Frankie was a member of the Collingwood Clubs, winners of the 1949 O.M.H.A. Juvenile championship, a team that went through the entire season without losing a game.

He collected four more provincial medals with the Collingwood Greenshirts, winners of four straight O.H.A. Junior “C” titles in 1950-51-52 and 53. The same team went to the 1954 finals.

Frankie was the playmaker on the great little Greenshirt line with Jim Barrett and Allan Morrill. During that four-year championship span, the Barrett-Morrill-Dance line scored 444 goals, chalked up 347 assists for a total of 791 scoring points.

The passing plays of that line could be described as “poetry in motion”. With that combination there was no such thing as “giving the puck away”. Every move, every play, was made as if the whole operation has been planned on a drawing board a forehand. Dance would lay out that pass dead on the point from right to let with deadly accuracy. He did not even have to lift his head. He knew that either Morrill or Barrett would be on the receiving end and the shot on goal was automatic.

In a game played in Barrie in 1951, Frankie collected ten points with three goals and seven assists.

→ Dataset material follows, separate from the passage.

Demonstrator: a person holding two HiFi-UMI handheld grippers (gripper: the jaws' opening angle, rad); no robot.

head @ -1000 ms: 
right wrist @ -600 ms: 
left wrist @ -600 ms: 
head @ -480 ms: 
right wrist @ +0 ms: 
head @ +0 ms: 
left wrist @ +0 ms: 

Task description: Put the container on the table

He graduated to the Intermediate ranks in 1954 and scored thirty-five goals. That Spring he fell from a hydro pole while working as a lineman with the Public Utilities. His life hung in the balance for weeks. His sheer courage helped in his remarkable recovery but the great young athlete’s career was over. His injuries left him crippled for the rest of his life.

His athletic ability was not confined to hockey. Frankie played a creditable game of baseball for Collingwood teams in the early fifties.

He was able to carry on his duties at the Public Utilities Commission for twenty-five years following the accident and was superintendent of the main pumping station at the time of his sudden death, on the job, on the night of Feb. 1st, 1978. Frankie was forty-seven.